What is required: Down to the final line, print each entry exactly.

━━━━━ The records ━━━━━

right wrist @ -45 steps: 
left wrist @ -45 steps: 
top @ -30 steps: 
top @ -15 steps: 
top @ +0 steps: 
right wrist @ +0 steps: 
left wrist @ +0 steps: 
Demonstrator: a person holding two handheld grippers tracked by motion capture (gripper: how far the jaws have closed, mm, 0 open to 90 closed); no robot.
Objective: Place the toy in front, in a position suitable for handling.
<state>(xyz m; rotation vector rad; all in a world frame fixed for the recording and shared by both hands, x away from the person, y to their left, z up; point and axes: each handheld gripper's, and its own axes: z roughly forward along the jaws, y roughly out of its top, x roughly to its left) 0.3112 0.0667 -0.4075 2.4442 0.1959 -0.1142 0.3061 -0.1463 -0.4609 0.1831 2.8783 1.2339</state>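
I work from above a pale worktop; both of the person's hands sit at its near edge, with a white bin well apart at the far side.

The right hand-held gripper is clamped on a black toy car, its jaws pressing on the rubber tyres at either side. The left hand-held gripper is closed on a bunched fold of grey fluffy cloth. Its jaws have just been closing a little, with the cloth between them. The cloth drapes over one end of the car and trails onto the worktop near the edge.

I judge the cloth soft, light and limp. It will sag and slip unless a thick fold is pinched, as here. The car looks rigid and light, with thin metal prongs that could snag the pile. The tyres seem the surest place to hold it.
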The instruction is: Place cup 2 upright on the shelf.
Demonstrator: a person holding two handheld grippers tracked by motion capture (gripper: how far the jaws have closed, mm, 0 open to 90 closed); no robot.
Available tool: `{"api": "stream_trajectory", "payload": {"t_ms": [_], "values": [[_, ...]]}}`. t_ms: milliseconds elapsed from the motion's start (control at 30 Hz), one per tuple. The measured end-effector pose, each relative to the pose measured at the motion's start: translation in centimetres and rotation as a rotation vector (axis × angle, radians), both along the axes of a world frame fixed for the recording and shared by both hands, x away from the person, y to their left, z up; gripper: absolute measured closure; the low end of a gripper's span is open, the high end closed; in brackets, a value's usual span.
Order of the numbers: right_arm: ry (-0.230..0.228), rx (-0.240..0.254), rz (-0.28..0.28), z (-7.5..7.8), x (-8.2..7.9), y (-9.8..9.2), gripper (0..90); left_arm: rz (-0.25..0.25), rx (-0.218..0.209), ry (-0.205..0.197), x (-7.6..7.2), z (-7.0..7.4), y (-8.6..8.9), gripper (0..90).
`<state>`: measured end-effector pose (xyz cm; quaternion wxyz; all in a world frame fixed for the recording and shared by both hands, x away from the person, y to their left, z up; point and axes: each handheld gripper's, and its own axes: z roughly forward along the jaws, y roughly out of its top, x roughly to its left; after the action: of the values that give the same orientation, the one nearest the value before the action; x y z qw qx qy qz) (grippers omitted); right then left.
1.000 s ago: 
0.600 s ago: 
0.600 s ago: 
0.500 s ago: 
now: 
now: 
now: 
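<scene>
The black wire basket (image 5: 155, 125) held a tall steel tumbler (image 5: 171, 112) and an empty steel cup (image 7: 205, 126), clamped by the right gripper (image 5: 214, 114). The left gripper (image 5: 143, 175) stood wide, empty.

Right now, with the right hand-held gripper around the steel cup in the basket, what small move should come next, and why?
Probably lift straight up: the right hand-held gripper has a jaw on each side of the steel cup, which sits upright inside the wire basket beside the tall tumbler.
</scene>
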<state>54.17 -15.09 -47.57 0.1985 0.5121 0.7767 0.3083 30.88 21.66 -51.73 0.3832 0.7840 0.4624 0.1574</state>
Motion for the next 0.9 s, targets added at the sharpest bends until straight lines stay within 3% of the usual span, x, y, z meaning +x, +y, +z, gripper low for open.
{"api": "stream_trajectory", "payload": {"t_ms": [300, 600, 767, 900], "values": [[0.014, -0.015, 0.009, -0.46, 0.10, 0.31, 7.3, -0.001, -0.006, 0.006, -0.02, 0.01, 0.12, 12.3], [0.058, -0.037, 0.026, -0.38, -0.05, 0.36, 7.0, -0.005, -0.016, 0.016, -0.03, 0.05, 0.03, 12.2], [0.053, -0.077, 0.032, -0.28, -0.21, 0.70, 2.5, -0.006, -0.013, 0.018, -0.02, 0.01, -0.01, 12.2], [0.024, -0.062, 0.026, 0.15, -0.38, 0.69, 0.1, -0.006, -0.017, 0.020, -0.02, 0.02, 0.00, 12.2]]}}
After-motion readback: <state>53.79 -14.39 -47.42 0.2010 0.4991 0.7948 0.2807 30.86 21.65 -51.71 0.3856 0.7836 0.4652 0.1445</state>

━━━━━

Exercise solution:
right wrist @ -45 steps: 
left wrist @ -45 steps: 
top @ -30 steps: 
top @ -15 steps: 
top @ +0 steps: 
right wrist @ +0 steps: 
left wrist @ +0 steps: 
Demonstrator: a person holding two handheld grippers tracked by motion capture (gripper: how far the jaws have closed, mm, 0 open to 90 closed); no robot.
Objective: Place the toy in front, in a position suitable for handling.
<state>(xyz m; rotation vector rad; all in a world frame fixed for the recording and shared by both hands, x away from the person, y to their left, z up; point and axes: each handheld gripper's, and its own axes: z roughly forward along the jaws, y roughly out of its top, x roughly to its left) 0.3112 0.0667 -0.4075 2.4442 0.1959 -0.1142 0.3061 -0.1463 -0.4609 0.1831 2.8783 1.2339</state>
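I work from above a pale worktop; both of the person's hands sit at its near edge, with a white bin well apart at the far side.

The right hand-held gripper is clamped on a black toy car, its jaws pressing on the rubber tyres at either side. The left hand-held gripper is closed on a bunched fold of grey fluffy cloth. Its jaws have just been closing a little, with the cloth between them. The cloth drapes over one end of the car and trails onto the worktop near the edge.

I judge the cloth soft, light and limp. It will sag and slip unless a thick fold is pinched, as here. The car looks rigid and light, with thin metal prongs that could snag the pile. The tyres seem the surest place to hold it.
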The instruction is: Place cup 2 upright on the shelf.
Demonstrator: a person holding two handheld grippers tracked by motion capture (gripper: how far the jaws have closed, mm, 0 open to 90 closed); no robot.
Available tool: `{"api": "stream_trajectory", "payload": {"t_ms": [_], "values": [[_, ...]]}}`. t_ms: milliseconds elapsed from the motion's start (control at 30 Hz), one per tuple. The measured end-effector pose, each relative to the pose measured at the motion's start: translation in centimetres and rotation as a rotation vector (axis × angle, radians), both along the axes of a world frame fixed for the recording and shared by both hands, x away from the person, y to their left, z up; gripper: absolute measured closure; the low end of a gripper's span is open, the high end closed; in brackets, a value's usual span.
Order of the numbers: right_arm: ry (-0.230..0.228), rx (-0.240..0.254), rz (-0.28..0.28), z (-7.5..7.8), x (-8.2..7.9), y (-9.8..9.2), gripper (0..90); left_arm: rz (-0.25..0.25), rx (-0.218..0.209), ry (-0.205..0.197), x (-7.6..7.2), z (-7.0..7.4), y (-8.6..8.9), gripper (0..90).
`<state>`: measured end-effector pose (xyz cm; quaternion wxyz; all in a world frame fixed for the recording and shared by both hands, x away from the person, y to their left, z up; point and axes: each handheld gripper's, and its own axes: z roughly forward along the jaws, y roughly out of its top, x roughly to its left; after the action: of the values that give the same orientation, the one nearest the value before the action; x y z qw qx qy qz) (grippers omitted); right then left.
1.000 s ago: 
0.600 s ago: 
0.600 s ago: 
0.500 s ago: 
now: 
now: 
now: 
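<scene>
The black wire basket (image 5: 155, 125) held a tall steel tumbler (image 5: 171, 112) and an empty steel cup (image 7: 205, 126), clamped by the right gripper (image 5: 214, 114). The left gripper (image 5: 143, 175) stood wide, empty.

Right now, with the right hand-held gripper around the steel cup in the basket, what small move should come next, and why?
Probably lift straight up: the right hand-held gripper has a jaw on each side of the steel cup, which sits upright inside the wire basket beside the tall tumbler.
</scene>
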<state>54.17 -15.09 -47.57 0.1985 0.5121 0.7767 0.3083 30.88 21.66 -51.73 0.3832 0.7840 0.4624 0.1574</state>
Motion for the next 0.9 s, targets added at the sharpest bends until straight lines stay within 3% of the usual span, x, y, z meaning +x, +y, +z, gripper low for open.
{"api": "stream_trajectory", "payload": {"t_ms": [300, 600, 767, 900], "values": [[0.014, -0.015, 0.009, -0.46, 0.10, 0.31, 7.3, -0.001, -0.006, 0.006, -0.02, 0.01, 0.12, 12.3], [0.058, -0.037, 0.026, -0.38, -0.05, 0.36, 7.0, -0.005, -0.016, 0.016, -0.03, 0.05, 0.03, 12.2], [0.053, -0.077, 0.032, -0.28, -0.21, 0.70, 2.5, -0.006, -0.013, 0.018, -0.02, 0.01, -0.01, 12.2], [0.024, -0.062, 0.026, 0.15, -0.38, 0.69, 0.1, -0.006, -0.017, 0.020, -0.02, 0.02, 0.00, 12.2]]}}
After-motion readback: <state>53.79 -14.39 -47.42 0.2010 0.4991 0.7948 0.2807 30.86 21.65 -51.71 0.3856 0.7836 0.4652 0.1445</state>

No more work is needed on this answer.